Dalam teori hukum adat, khususnya Menurut Van Vollenhoven, hukum adat adalah hukum yang hidup dan tumbuh dalam masyarakat. Lalu menurut Ter Haar, hukum adat bersifat konkret, kasuistis, dan hidup dalam masyarakat. Artinya, keberlakuan hukum adat sangat erat kaitannya dengan nilai-nilai sosial dan kultural masyarakat setempat.
Dalam konteks masyarakat adat suku tomun, hukum adat tidak hanya mengatur hubungan antarmanusia, tetapi juga mencakup relasi spiritual antara manusia dan alam. Oleh karena itu, tanah dan hutan adat bukan sekadar aset ekonomi, melainkan bagian dari identitas dan keberlangsungan komunitas adat. Sistem penguasaan tanah dalam hukum adat tidak bersifat individual, melainkan komunal.

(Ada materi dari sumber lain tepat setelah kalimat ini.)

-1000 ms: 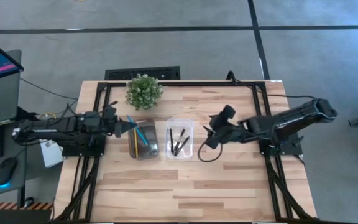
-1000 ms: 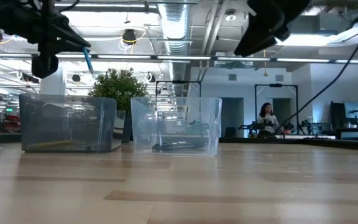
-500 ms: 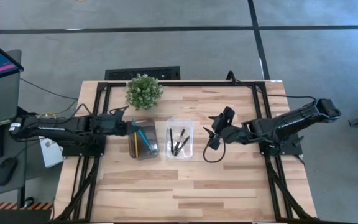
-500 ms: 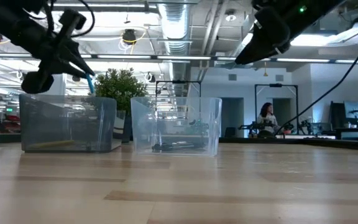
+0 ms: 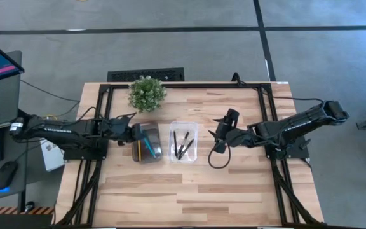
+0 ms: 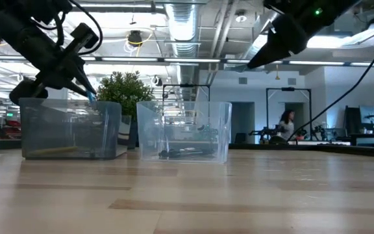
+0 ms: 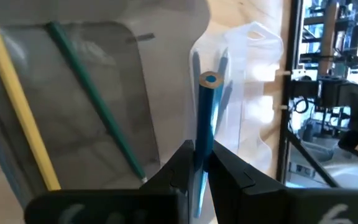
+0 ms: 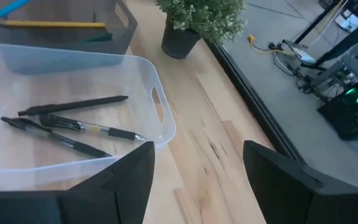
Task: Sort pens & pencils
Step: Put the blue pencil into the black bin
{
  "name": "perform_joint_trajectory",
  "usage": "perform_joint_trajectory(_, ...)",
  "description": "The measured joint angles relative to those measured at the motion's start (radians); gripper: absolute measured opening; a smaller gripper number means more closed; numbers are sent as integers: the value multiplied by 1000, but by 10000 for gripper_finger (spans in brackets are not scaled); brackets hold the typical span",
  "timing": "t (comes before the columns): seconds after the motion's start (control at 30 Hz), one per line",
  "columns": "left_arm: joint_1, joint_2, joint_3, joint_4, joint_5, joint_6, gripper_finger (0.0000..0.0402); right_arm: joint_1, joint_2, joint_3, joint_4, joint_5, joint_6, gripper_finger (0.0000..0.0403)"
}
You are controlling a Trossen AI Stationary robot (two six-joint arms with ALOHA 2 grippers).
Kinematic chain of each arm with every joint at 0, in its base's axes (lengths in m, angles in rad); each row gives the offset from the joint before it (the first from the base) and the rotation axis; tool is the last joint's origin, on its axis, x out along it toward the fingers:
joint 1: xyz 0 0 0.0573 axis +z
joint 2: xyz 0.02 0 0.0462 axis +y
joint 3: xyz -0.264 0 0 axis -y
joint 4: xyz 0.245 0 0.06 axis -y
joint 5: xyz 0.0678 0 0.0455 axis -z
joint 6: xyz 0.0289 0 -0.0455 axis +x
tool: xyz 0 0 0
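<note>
My left gripper [image 5: 134, 132] is over the grey bin [image 5: 146, 152], shut on the blue pencil [image 7: 205, 118]. Its free end [image 6: 91, 97] dips to the bin's rim. The yellow pencil [image 7: 18, 106] and the dark green pencil [image 7: 93, 107] lie flat on the grey bin's floor. Three black pens [image 8: 67, 121] lie on the floor of the clear bin [image 5: 183, 129]. My right gripper [image 5: 220, 141] hangs open above the table, right of the clear bin, touching nothing. My left gripper pinches the blue pencil's shaft [image 7: 201, 158] between its two fingers [image 7: 182, 163]. The fingers come from the table's left, slanting downward, and lie along the pencil. The pencil is lifted clear and sticks out ahead of the fingertips, with its flat end [image 7: 211, 79] over the grey bin.
A small potted plant [image 5: 147, 93] stands behind the grey bin near the far edge. A black cable [image 5: 213, 160] loops on the table below my right gripper. Bare wood spreads over the near half [image 5: 189, 194]. A person [image 6: 284, 123] shows far off in the room.
My left gripper has come down and a little toward the table's right, over the grey bin, still shut on the blue pencil. The pencil's free end has dropped from well above the bin to its rim.
</note>
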Motion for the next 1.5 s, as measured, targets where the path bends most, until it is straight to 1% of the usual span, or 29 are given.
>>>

Tanah ulayat tidak bisa diperjualbelikan atau dialihkan tanpa persetujuan komunitas adat. Pemberian izin konsesi kepada perusahaan tanpa konsultasi dan persetujuan masyarakat adat merupakan bentuk pelanggaran terhadap prinsip-prinsip hukum adat tersebut. Teori “hak ulayat” yang dijelaskan oleh Hazairin juga menegaskan bahwa tanah ulayat adalah hak kolektif masyarakat hukum adat yang dilindungi oleh negara, sebagaimana diakui dalam Pasal 18B ayat (2) UUD 1945.
Kasus ini juga menunjukkan adanya konflik antara “legalitas” dan “legitimasi”. Izin perusahaan mungkin sah secara hukum formal (legal), namun tidak sah secara sosial dan adat (tidak legitimate). Dalam teori hukum adat, tindakan yang tidak mendapatkan restu masyarakat adat dianggap tidak memiliki kekuatan hukum di mata komunitas tersebut.

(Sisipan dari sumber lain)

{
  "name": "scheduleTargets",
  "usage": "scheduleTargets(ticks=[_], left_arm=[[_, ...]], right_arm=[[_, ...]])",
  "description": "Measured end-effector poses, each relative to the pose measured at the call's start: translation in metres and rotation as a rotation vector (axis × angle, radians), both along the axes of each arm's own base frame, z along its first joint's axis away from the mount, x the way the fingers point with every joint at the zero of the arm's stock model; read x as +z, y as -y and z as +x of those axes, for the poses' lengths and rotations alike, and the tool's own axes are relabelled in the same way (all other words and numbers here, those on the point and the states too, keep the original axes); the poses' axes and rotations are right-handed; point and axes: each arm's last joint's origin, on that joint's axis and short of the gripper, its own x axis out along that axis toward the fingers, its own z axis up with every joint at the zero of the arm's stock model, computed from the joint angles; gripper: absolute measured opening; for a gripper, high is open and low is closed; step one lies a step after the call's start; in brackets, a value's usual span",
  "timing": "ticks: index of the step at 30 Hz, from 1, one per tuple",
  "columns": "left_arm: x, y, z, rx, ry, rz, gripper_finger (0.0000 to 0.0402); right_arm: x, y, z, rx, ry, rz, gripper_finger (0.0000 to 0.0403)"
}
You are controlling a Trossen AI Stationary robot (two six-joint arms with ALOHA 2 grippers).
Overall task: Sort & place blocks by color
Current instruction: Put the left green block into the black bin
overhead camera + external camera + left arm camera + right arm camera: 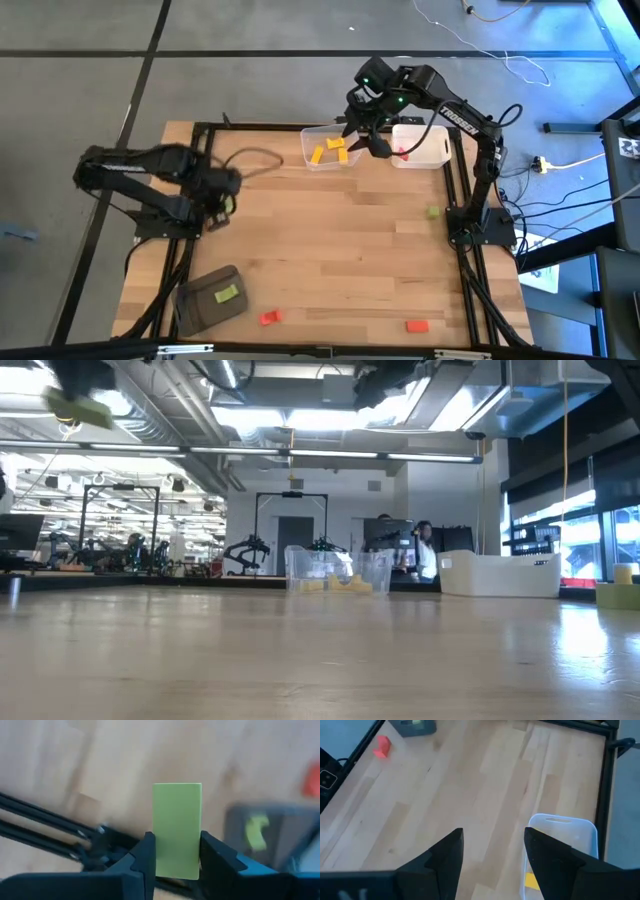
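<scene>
So the blocks were scattered all over. One light green block (177, 830) was pinched upright between the left gripper (176, 857) fingers, sticking out past the tips, with the gripper held over the left side of the table (330, 250), up off the wood near the black frame rail (190, 190). In the low view that same block showed up high in the corner, blurry.

Another green block (227, 293) sat inside the dark grey bin (208, 300) at the near-left corner of the table. Three or so yellow-orange blocks (335, 150) were lying in the clear bin (325, 147) at the far edge, and a red block (403, 153) was in the white bin (422, 145) right beside it. Loose on the wood: a red block (269, 317) near the front edge just beside the grey bin, another red one (417, 325) further right along the front, and a small green one (433, 211) over by the right rail.

The right gripper (372, 140) hung above the gap between the clear and white bins, fingers spread apart with nothing between them; its wrist view looked past them down onto the clear bin with a yellow piece in it.

Behind the table, a person (424, 552) was visible way off in the room.
</scene>
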Motion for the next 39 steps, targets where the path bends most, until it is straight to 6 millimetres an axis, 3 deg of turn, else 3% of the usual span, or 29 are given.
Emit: scheduleTargets(ticks=[9, 15, 22, 28, 34, 39], left_arm=[[0.001, 0.068, -0.019, -0.108, -0.032, -0.163, 0.0114], [-0.006, 0.109, -0.026, -0.110, -0.011, -0.152, 0.0114], [-0.048, 0.156, -0.022, -0.131, -0.082, -0.113, 0.0114], [-0.090, 0.186, -0.013, -0.115, -0.047, -0.188, 0.0114], [-0.129, 0.199, -0.015, -0.119, -0.087, -0.136, 0.0114], [-0.150, 0.202, -0.014, -0.126, -0.112, -0.143, 0.0115]], right_arm=[[0.000, 0.000, 0.001, 0.000, 0.006, 0.000, 0.0210], [0.001, 0.000, 0.001, 0.001, 0.017, -0.004, 0.0210], [0.001, 0.000, 0.002, 0.019, 0.031, 0.019, 0.0210], [0.001, -0.004, 0.003, 0.030, 0.029, 0.023, 0.0210], [0.001, -0.012, 0.007, 0.036, 0.011, -0.009, 0.0210], [0.001, -0.019, 0.010, 0.054, 0.009, -0.009, 0.0210]])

Peran Negara dan Perlindungan terhadap Hukum Adat
Negara memiliki kewajiban konstitusional untuk menghormati dan melindungi hak-hak masyarakat adat. Namun, dalam praktiknya, implementasi dari ketentuan tersebut masih sangat lemah. Salah satu faktor penyebabnya adalah belum adanya pengakuan hukum formal terhadap banyak komunitas adat. Selain itu, mekanisme konsultasi publik yang diwajibkan dalam proses perizinan sering kali hanya menjadi formalitas.

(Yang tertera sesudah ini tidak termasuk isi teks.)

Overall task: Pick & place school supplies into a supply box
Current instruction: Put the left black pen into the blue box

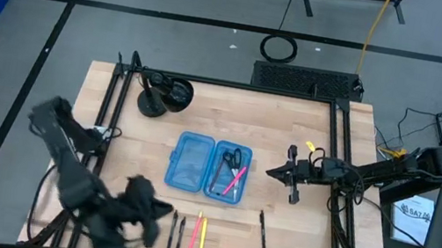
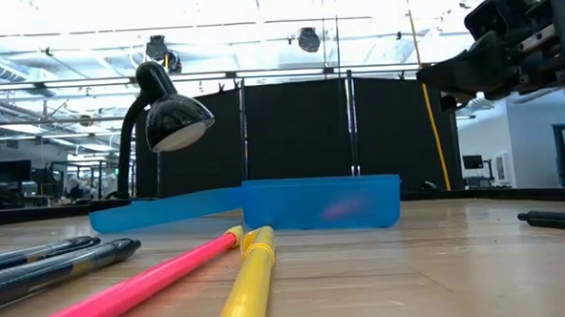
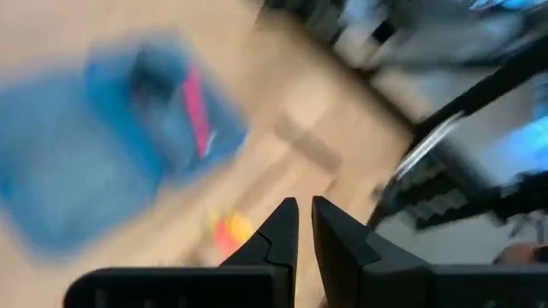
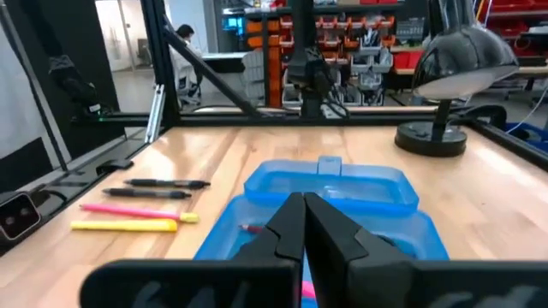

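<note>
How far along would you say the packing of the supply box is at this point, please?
Partly done: scissors and a pink pen lie in the open supply box. Nothing is in hand; the right tool hangs shut beside the box, the left tool shut near the loose pens. Left: two black pens, a pink one, a yellow one, another black pen.

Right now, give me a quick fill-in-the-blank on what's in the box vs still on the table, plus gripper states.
1. The scissors lie inside the supply box, in the half nearer the ____ arm.
2. Beside the scissors in that half lies a ____ pen.
3. The yellow pen lies on the ____, outside the box.
4. The right gripper hovers by the box with its fingers ____.

Missing words: right; pink; table; shut
</note>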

Baca juga: Tradisi Potong Jari di Papua, Tinjauan dalam Hukum Adat
Teori rekognisi dalam hukum adat menyatakan bahwa hukum adat baru akan memiliki kekuatan formal apabila diakui oleh negara. Namun, pengakuan ini seharusnya tidak menjadikan hukum adat sebagai subordinat dari hukum negara, melainkan sebagai bagian integral dari sistem hukum nasional yang harus dipertimbangkan secara setara. Dalam hal ini, peran lembaga adat sebagai penjaga nilai-nilai lokal perlu diperkuat, bukan dilemahkan oleh proses hukum yang sentralistik.
Penutup
Kasus perusakan hutan adat di Kalimantan mencerminkan belum harmonisnya hubungan antara hukum adat dan hukum negara. Ketegangan ini berakar dari perbedaan pandangan mengenai tanah, sumber daya alam, dan pembangunan.
Diperlukan pendekatan hukum yang lebih sensitif terhadap nilai-nilai lokal serta mekanisme perlindungan yang nyata bagi masyarakat adat agar hukum adat tidak hanya menjadi warisan budaya, tetapi juga tetap hidup dan dihormati dalam praktik bernegara.